Dans l’État d’Amérique centrale qui est le plus petit et qui sert de passerelle entre le grand voisin du Nord et le Sud, il se passe des choses étonnantes qui se déroulent de façon presque inaperçue : pour la première fois depuis la fin de la guerre civile en 1992, l’aile gauche du FMLN a, en 2009, pris le pouvoir au parti d’extrême droite ARENA, qui avait gouverné pendant 20 ans, et a entamé un ambitieux programme de transformation sociale du pays. L’élément central de ce programme est la réforme de la santé, qui ne vise pas seulement à améliorer l’accès à des soins de santé pour tous, indépendamment des possibilités financières de chacun, mais qui encourage également la participation des populations à la prise de décisions. Cela n’est pas étonnant quand on sait que les activistes du Mouvement populaire pour la santé en El Salvador se sont hissés à des postes importants au sein du ministère de la Santé et s’efforcent à présent de mettre en pratique, à l’échelle nationale, les idées qu’ils avaient déjà développées à l’époque de la guerre civile dans les "zones libérées".

Le partenaire de medico "Alliance citoyenne contre la privatisation de la santé" (ACCPS), un réseau d’organisations non gouvernementales engagées dans le secteur de la santé, s’était déjà activement engagé contre les plans du gouvernement de droite qui visaient à privatiser le régime national de sécurité sociale. Depuis le changement de gouvernement, l’alliance coopère de façon critique et solidaire à l’élaboration de la réforme de la santé au sein d’un Forum national de la santé.

Les plans sont ambitieux : des services de santé intégrés (ECOS) comprenant des médecins, du personnel soignant et des promoteurs de santé doivent non seulement apporter une aide curative en cas de maladie, mais également promouvoir l’éducation sanitaire et la prévention. Des équipes se composant de cinq personnes sont chargées de fournir des soins de santé de base à environ 600 familles en milieu rural ou à 1 800 familles en milieu urbain ; ces équipes sont complétées par des spécialistes chargés de traiter les problèmes de santé spéciaux et plus rares. Depuis la fin de 2010, 450 équipes de ce genre ont été mises sur pied et veillent depuis lors à fournir des soins de santé de base aux communes marginalisées d’El Salvador. En outre, des comités de santé locaux, qui se composent de délégués élus des communes et qui sont formés de façon continue par l’Alliance, ont été créés. En raison de leur bonne connaissance des réalités locales, ils livrent des informations précieuses sur les problèmes de santé à ECOS et font part aux responsables des déficits observés au niveau de la mise en œuvre concrète de la réforme.

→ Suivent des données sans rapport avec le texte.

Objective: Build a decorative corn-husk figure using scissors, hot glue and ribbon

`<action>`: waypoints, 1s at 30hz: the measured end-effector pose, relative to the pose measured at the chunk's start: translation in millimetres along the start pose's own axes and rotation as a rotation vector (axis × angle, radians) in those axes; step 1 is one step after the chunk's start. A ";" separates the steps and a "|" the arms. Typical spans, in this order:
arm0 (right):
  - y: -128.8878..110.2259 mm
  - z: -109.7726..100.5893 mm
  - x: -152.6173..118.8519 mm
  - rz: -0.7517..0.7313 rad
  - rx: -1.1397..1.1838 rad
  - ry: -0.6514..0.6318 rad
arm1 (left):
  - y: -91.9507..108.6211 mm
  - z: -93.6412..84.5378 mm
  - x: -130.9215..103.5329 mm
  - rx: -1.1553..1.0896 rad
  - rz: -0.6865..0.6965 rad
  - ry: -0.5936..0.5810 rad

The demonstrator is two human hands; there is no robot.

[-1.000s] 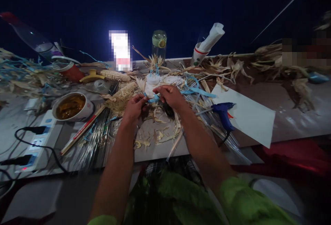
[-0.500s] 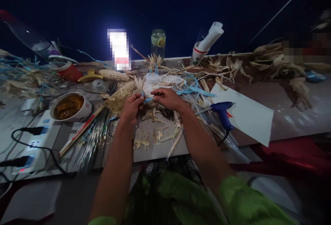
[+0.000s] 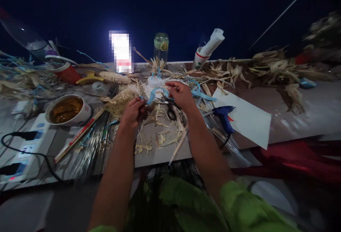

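A light-blue ribbon [image 3: 152, 95] spans the gap between my two hands, curling slightly in the middle. My left hand [image 3: 133, 113] is closed in a pinch on one end of it, and a pale, blurred piece of corn husk [image 3: 135, 90] rises just above those fingers. At the ribbon's other end, my right hand [image 3: 181, 95] pinches it between thumb and fingers. Dark-handled scissors [image 3: 172, 113] lie below my right hand among husk scraps [image 3: 162, 138]. Behind the ribbon is a small white round container [image 3: 154, 81] near husk pieces tied with blue.
At left are a bowl of brown liquid [image 3: 68, 110], a power strip [image 3: 32, 148] and a corn cob [image 3: 115, 77]. A blue glue gun [image 3: 225, 116] rests over white paper [image 3: 250, 122] at right. Behind stand a bottle [image 3: 161, 49] and a paper cup [image 3: 199, 59].
My right hand has moved up and away from my left, drawing out the ribbon between them. The scissors now show below it. The view has shifted slightly.
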State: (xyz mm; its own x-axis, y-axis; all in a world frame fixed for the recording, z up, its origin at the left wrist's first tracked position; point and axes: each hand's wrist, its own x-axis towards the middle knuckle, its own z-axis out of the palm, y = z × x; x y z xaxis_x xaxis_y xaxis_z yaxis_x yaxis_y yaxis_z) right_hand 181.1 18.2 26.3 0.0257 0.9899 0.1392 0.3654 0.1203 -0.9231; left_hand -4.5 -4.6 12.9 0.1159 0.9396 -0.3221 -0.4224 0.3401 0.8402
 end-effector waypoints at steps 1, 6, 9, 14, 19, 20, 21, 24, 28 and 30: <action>-3.4 -4.2 -1.6 0.006 -0.064 0.005 | 0.2 0.0 -0.2 -0.006 -0.007 -0.006; -22.8 -22.6 -19.8 0.020 -0.516 -0.218 | -0.4 -0.8 -1.7 0.011 -0.018 -0.047; -26.1 -26.3 -32.3 0.115 -0.811 -0.320 | -2.2 -2.4 -0.9 -0.010 -0.015 -0.075; -16.7 -17.6 -43.0 0.136 -1.152 -0.367 | -4.3 -3.3 1.3 -0.027 0.039 -0.059; -10.1 -8.8 -41.5 0.095 -1.196 -0.350 | -3.8 -3.3 1.3 -0.028 0.043 -0.050; -10.0 -8.1 -40.4 0.090 -1.187 -0.347 | -3.7 -3.5 1.2 -0.026 0.045 -0.048; -10.2 -7.7 -39.2 0.085 -1.179 -0.349 | -3.7 -3.6 1.1 -0.025 0.048 -0.048; -10.5 -7.5 -36.6 0.079 -1.179 -0.369 | -3.8 -3.8 1.0 -0.025 0.047 -0.062; -8.4 -8.6 -36.5 0.117 -1.168 -0.417 | -4.0 -4.1 1.9 -0.033 0.039 -0.050; -7.3 -9.1 -37.1 0.119 -1.156 -0.428 | -4.0 -4.3 2.4 -0.035 0.036 -0.049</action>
State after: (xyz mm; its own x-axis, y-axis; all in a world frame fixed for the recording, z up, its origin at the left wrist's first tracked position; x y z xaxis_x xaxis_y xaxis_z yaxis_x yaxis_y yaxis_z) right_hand 185.9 -20.1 31.1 -0.1116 0.9612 -0.2524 0.9937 0.1067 -0.0330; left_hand -6.4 -3.8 6.9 0.1435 0.9521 -0.2699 -0.4585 0.3056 0.8345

Avec le soutien de medico, nos partenaires en Inde, au Zimbabwe et en El Salvador rendent possible une participation à la santé qui ne s’arrête pas à un droit de parole au niveau du centre de santé local, mais qui contribue à transformer les rapports sociaux.

Les projets mis en œuvre dans le domaine de la politique de la santé en Inde, au Zimbabwe et en El Salvador ont, en 2011, été soutenus par medico à hauteur d’un montant total de 218 666,32 euros.